Skip to content
SimGus edited this page Oct 29, 2019 · 10 revisions

As we explained, units are the places where rules live. All rules must be placed within a unit declaration.

As a reminder, unit declarations are made of a unit declaration initiator on one line, and rules on one or several lines. The line of the initiator has to be unindented and starts with a special character which depends on the type of unit that is being declared. An identifier for the unit being declared (and possibly generation modifiers), surrounded by brackets ([ and ]), is placed after that.

As explained when we talked about sub-rules, we can refer to a unit by writing the special character for the type of the unit we are referring to, followed by the unit's name surrounded by brackets ([ and ]). As one could expect, it is not permitted to refer to the unit itself within its own declaration.

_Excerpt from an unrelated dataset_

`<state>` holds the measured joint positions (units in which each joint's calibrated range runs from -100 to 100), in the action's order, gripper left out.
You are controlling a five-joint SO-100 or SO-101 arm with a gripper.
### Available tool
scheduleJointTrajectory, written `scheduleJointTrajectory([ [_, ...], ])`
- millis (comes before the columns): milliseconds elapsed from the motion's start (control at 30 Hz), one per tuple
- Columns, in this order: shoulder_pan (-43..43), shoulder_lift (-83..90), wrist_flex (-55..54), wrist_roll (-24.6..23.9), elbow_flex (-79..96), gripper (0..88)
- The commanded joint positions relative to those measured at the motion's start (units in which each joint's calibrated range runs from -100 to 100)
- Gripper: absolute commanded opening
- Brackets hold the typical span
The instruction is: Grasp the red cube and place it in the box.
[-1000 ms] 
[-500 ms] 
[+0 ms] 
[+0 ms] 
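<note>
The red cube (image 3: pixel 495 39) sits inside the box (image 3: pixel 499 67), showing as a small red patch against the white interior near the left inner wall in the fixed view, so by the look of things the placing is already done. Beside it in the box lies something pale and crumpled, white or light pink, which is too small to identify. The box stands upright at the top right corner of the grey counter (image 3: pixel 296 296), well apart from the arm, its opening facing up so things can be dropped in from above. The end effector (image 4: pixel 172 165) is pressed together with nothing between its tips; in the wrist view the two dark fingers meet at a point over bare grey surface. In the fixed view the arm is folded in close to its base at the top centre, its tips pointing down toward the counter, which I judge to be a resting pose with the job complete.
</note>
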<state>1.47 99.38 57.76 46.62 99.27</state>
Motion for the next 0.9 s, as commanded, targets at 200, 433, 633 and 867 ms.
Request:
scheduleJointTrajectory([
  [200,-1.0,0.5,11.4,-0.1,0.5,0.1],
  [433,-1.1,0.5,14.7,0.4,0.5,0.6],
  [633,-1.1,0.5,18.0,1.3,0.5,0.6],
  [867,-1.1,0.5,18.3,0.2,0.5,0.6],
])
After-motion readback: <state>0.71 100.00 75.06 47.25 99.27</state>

A certain number of special characters allow to give some information to the parser and the generator and thus cannot be used inside a unit identifier. If you really need to use any of the special characters, you will have to escape the character using a backslash \ (e.g. use \? instead of \). This is also true for unit references. Here is an exhaustive list of those special characters:

Character name Symbol
Question mark ?
Slash /
Double slashes //
Semi-colon ;
Hashtag #
Dollar sign $
Ampersand &
Square brackets [ and ]
Backslash \

Other symbols (including whitespaces) should not be problematic if used in unit's names. If you're not sure you can use a certain symbol, escape it. The single backslashes will always be removed upon generation.

We will explain exhaustively which types of unit exist and what they are used for.

Types of units

Alias

An alias is the most basic unit type: a set of rules that can be referred to. On generation of a reference to such a unit, one of the rules is chosen and generates a string.

The special character that represents aliases is the tilde ~.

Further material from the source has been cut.